Efficacy and tolerance of LV5FU2-carboplatin chemotherapy in patients with advanced pancreatic ductal adenocarcinoma after failure of standard regimens.

Abstract

Chemotherapy options in patients with advanced pancreatic ductal adenocarcinoma (PDAC) after failure of standard chemotherapies are limited. We aimed to report the efficacy and safety of the leucovorin and 5-fluorouracil (LV5FU2) and carboplatin combination in this setting. We performed a retrospective study including consecutive patients with advanced PDAC who received LV5FU2-carboplatin between 2009 and 2021 in an expert center.

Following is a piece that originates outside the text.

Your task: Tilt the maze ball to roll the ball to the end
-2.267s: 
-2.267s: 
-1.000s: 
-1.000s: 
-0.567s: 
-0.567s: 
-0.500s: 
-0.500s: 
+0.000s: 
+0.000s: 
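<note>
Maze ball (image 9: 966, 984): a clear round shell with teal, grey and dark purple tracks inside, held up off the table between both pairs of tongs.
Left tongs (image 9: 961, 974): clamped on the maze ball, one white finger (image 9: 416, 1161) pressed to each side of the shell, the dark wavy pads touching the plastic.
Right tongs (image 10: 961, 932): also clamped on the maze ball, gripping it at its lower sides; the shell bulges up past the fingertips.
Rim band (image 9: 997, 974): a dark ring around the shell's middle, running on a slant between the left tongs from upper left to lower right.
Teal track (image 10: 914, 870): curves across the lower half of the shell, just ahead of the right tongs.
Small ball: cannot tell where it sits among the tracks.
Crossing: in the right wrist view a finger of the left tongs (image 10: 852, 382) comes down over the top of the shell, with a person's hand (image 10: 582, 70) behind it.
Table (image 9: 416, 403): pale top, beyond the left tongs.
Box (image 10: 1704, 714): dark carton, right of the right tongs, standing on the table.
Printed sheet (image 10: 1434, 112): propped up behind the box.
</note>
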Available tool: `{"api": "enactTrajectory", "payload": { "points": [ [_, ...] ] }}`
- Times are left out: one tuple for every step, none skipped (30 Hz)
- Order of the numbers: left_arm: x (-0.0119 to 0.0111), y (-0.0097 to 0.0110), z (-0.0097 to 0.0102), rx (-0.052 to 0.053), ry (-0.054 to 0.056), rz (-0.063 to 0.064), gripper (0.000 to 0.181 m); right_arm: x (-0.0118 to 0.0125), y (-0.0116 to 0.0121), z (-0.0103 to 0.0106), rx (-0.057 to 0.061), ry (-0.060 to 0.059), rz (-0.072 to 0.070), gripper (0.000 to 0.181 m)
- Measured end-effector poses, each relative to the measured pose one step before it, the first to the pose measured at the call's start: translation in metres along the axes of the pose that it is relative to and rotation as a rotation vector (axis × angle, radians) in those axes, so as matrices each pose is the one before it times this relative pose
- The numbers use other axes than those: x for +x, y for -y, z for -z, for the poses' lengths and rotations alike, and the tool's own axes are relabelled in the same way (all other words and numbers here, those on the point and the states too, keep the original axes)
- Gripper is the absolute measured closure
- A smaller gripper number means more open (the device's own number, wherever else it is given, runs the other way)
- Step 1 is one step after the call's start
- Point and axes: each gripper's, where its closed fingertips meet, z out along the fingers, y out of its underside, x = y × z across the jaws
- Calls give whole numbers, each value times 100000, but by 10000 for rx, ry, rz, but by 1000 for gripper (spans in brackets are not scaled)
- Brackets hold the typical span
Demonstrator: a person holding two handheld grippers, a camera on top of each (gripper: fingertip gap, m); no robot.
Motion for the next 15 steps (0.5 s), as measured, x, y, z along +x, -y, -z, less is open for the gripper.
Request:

We measured overall survival (OS) and progression-free survival (PFS), and explored associated factors using Cox proportional hazard models. In all, 91 patients were included (55% male, median age 62), with a performance status of 0/1 in 74% of cases. LV5FU2-carboplatin was mainly used in third (59.3%) or fourth line (23.1%), with three (interquartile range: 2.0-6.0) cycles administered on average. The clinical benefit rate was 25.2%. Median PFS was 2.7 months (95% CI: 2.4-3.0). At multivariable analysis, no extrahepatic metastases (p = 0.083), no ascites or opioid-requiring pain (p = 0.023), <2 prior treatment lines (p < 0.001), full dose of carboplatin (p = 0.004), and treatment initiation >18 months after initial diagnosis (p < 0.001) were associated with longer PFS. Median OS was 4.2 months (95% CI: 3.48-4.92) and was influenced by the presence of extrahepatic metastases (p = 0.058), opioid-requiring pain or ascites (p = 0.039), and number of prior treatment lines (0.065). Prior tumor response under oxaliplatin did not impact either PFS or OS. Worsening of preexisting residual neurotoxicity was infrequent (13.2%). The most common grade 3-4 adverse events were neutropenia (24.7%) and thrombocytopenia (11.8%). Although the efficacy of LV5FU2-carboplatin appears limited in patients with pretreated advanced PDAC, it may be beneficial in selected patients.